### EXERCISE
Could you retype the listing beneath, keeping each line exactly as it is?

────────────────────

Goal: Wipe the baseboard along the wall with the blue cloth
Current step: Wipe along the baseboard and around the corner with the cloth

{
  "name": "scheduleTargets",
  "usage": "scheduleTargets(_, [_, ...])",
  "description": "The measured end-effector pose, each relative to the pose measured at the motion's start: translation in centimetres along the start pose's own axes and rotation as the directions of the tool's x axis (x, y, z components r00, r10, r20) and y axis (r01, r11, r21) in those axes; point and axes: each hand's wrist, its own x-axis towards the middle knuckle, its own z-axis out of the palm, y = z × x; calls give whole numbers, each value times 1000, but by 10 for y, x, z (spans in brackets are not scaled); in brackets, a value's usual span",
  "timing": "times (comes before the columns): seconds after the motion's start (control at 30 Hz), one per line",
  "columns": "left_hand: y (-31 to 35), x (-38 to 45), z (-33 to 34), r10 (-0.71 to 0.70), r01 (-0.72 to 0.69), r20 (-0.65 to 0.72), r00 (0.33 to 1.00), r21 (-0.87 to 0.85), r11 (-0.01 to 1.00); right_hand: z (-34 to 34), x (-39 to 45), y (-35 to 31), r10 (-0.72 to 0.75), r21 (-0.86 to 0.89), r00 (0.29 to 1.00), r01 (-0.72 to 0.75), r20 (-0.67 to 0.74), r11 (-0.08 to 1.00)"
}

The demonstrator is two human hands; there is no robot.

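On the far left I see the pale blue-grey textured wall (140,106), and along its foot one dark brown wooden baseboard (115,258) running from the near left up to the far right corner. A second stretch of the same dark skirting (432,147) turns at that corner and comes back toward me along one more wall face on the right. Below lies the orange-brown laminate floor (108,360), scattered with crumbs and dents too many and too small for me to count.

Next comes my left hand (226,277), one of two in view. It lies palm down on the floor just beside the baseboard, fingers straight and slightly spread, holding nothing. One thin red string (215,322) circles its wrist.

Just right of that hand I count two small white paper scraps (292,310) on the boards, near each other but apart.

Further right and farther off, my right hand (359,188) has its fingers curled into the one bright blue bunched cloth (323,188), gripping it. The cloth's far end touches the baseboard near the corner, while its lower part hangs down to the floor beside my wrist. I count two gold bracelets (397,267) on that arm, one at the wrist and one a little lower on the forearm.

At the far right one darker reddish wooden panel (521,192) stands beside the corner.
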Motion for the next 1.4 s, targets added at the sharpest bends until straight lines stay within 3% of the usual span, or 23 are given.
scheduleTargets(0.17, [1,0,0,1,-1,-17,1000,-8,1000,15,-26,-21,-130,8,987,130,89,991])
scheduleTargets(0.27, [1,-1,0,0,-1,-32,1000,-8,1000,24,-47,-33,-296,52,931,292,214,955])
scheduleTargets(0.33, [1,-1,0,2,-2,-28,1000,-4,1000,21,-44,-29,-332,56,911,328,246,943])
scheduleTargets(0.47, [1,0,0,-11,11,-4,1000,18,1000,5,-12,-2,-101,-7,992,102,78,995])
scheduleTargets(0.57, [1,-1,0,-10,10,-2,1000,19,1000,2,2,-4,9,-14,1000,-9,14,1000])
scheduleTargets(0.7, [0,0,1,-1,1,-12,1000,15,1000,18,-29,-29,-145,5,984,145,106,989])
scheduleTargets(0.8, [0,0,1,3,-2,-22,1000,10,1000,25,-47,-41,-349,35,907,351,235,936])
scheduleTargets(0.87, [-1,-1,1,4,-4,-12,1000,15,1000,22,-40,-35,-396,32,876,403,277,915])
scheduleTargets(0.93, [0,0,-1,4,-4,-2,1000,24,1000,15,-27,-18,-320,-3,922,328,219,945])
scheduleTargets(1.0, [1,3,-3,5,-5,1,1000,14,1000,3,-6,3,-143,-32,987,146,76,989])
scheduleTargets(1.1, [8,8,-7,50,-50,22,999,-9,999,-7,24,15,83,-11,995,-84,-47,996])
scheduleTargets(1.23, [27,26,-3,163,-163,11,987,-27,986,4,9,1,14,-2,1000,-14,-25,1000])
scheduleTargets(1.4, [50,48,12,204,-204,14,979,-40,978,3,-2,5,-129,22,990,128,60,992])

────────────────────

### EXERCISE ANSWER
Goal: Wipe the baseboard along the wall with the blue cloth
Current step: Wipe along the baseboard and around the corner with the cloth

{
  "name": "scheduleTargets",
  "usage": "scheduleTargets(_, [_, ...])",
  "description": "The measured end-effector pose, each relative to the pose measured at the motion's start: translation in centimetres along the start pose's own axes and rotation as the directions of the tool's x axis (x, y, z components r00, r10, r20) and y axis (r01, r11, r21) in those axes; point and axes: each hand's wrist, its own x-axis towards the middle knuckle, its own z-axis out of the palm, y = z × x; calls give whole numbers, each value times 1000, but by 10 for y, x, z (spans in brackets are not scaled); in brackets, a value's usual span",
  "timing": "times (comes before the columns): seconds after the motion's start (control at 30 Hz), one per line",
  "columns": "left_hand: y (-31 to 35), x (-38 to 45), z (-33 to 34), r10 (-0.71 to 0.70), r01 (-0.72 to 0.69), r20 (-0.65 to 0.72), r00 (0.33 to 1.00), r21 (-0.87 to 0.85), r11 (-0.01 to 1.00); right_hand: z (-34 to 34), x (-39 to 45), y (-35 to 31), r10 (-0.72 to 0.75), r21 (-0.86 to 0.89), r00 (0.29 to 1.00), r01 (-0.72 to 0.75), r20 (-0.67 to 0.74), r11 (-0.08 to 1.00)"
}

The demonstrator is two human hands; there is no robot.

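On the far left I see the pale blue-grey textured wall (140,106), and along its foot one dark brown wooden baseboard (115,258) running from the near left up to the far right corner. A second stretch of the same dark skirting (432,147) turns at that corner and comes back toward me along one more wall face on the right. Below lies the orange-brown laminate floor (108,360), scattered with crumbs and dents too many and too small for me to count.

Next comes my left hand (226,277), one of two in view. It lies palm down on the floor just beside the baseboard, fingers straight and slightly spread, holding nothing. One thin red string (215,322) circles its wrist.

Just right of that hand I count two small white paper scraps (292,310) on the boards, near each other but apart.

Further right and farther off, my right hand (359,188) has its fingers curled into the one bright blue bunched cloth (323,188), gripping it. The cloth's far end touches the baseboard near the corner, while its lower part hangs down to the floor beside my wrist. I count two gold bracelets (397,267) on that arm, one at the wrist and one a little lower on the forearm.

At the far right one darker reddish wooden panel (521,192) stands beside the corner.
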Motion for the next 1.4 s, targets added at the sharpest bends until straight lines stay within 3% of the usual span, or 23 are given.
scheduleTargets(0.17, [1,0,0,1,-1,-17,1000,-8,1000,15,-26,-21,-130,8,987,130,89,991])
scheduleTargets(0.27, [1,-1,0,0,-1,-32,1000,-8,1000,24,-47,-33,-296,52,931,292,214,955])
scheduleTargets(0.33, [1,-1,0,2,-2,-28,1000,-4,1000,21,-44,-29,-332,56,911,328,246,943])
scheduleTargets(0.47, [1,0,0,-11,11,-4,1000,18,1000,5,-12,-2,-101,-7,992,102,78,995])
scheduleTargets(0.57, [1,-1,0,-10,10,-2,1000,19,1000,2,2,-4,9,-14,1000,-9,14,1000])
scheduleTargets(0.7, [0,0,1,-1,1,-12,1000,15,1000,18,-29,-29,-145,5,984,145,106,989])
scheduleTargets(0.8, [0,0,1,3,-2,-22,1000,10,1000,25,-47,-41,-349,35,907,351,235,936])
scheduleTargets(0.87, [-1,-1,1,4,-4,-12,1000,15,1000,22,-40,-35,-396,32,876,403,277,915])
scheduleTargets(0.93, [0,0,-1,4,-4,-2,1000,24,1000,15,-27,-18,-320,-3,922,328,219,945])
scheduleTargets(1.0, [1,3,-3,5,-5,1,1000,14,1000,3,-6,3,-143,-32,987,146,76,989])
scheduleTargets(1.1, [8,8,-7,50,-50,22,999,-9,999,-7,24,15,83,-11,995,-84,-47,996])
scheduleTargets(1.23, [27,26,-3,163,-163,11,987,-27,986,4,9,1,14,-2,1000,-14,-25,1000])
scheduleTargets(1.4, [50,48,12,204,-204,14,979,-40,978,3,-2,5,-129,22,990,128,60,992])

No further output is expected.